**WORK TASK:** Each entry should be quoted word for word, including every mark of punctuation.

**Stored dataset items:**
· · · · ·

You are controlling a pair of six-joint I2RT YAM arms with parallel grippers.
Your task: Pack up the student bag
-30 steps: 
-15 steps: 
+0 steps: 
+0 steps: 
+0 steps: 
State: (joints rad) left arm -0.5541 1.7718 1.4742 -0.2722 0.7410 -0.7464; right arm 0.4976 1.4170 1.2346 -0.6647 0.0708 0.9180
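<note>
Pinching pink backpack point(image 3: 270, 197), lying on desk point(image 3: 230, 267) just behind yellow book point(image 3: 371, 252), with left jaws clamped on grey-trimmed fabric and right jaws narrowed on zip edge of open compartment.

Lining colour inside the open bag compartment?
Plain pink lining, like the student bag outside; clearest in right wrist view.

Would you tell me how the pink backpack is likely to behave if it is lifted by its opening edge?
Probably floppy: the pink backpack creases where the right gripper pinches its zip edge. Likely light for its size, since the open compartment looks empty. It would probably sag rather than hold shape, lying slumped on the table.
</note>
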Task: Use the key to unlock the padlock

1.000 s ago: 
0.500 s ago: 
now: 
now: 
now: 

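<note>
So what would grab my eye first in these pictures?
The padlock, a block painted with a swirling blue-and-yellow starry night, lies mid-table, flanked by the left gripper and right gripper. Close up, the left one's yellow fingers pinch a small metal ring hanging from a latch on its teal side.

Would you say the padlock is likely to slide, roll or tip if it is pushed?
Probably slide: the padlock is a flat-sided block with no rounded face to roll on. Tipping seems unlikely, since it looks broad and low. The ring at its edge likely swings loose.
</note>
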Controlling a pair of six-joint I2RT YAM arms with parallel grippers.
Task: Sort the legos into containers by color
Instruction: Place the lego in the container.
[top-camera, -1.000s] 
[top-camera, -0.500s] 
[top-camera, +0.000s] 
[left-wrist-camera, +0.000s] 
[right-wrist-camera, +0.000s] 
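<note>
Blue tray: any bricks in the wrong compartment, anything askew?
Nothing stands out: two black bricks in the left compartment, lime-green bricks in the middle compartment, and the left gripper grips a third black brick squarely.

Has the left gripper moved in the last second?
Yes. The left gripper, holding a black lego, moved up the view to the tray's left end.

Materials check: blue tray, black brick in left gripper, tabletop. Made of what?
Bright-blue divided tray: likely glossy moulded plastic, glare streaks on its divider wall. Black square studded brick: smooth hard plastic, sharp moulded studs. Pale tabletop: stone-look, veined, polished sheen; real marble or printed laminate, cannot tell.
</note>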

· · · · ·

**RESPONSE:**
You are controlling a pair of six-joint I2RT YAM arms with parallel grippers.
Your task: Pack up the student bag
-30 steps: 
-15 steps: 
+0 steps: 
+0 steps: 
+0 steps: 
State: (joints rad) left arm -0.5541 1.7718 1.4742 -0.2722 0.7410 -0.7464; right arm 0.4976 1.4170 1.2346 -0.6647 0.0708 0.9180
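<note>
Pinching pink backpack point(image 3: 270, 197), lying on desk point(image 3: 230, 267) just behind yellow book point(image 3: 371, 252), with left jaws clamped on grey-trimmed fabric and right jaws narrowed on zip edge of open compartment.

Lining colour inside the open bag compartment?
Plain pink lining, like the student bag outside; clearest in right wrist view.

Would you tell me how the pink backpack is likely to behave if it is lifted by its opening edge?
Probably floppy: the pink backpack creases where the right gripper pinches its zip edge. Likely light for its size, since the open compartment looks empty. It would probably sag rather than hold shape, lying slumped on the table.
</note>
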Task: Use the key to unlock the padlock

1.000 s ago: 
0.500 s ago: 
now: 
now: 
now: 

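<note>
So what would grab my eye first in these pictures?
The padlock, a block painted with a swirling blue-and-yellow starry night, lies mid-table, flanked by the left gripper and right gripper. Close up, the left one's yellow fingers pinch a small metal ring hanging from a latch on its teal side.

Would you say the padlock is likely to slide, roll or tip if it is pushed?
Probably slide: the padlock is a flat-sided block with no rounded face to roll on. Tipping seems unlikely, since it looks broad and low. The ring at its edge likely swings loose.
</note>
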Controlling a pair of six-joint I2RT YAM arms with parallel grippers.
Task: Sort the legos into containers by color
Instruction: Place the lego in the container.
[top-camera, -1.000s] 
[top-camera, -0.500s] 
[top-camera, +0.000s] 
[left-wrist-camera, +0.000s] 
[right-wrist-camera, +0.000s] 
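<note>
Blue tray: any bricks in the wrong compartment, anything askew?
Nothing stands out: two black bricks in the left compartment, lime-green bricks in the middle compartment, and the left gripper grips a third black brick squarely.

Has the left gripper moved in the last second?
Yes. The left gripper, holding a black lego, moved up the view to the tray's left end.

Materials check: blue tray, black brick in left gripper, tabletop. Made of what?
Bright-blue divided tray: likely glossy moulded plastic, glare streaks on its divider wall. Black square studded brick: smooth hard plastic, sharp moulded studs. Pale tabletop: stone-look, veined, polished sheen; real marble or printed laminate, cannot tell.
</note>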

The exercise is complete as it stands.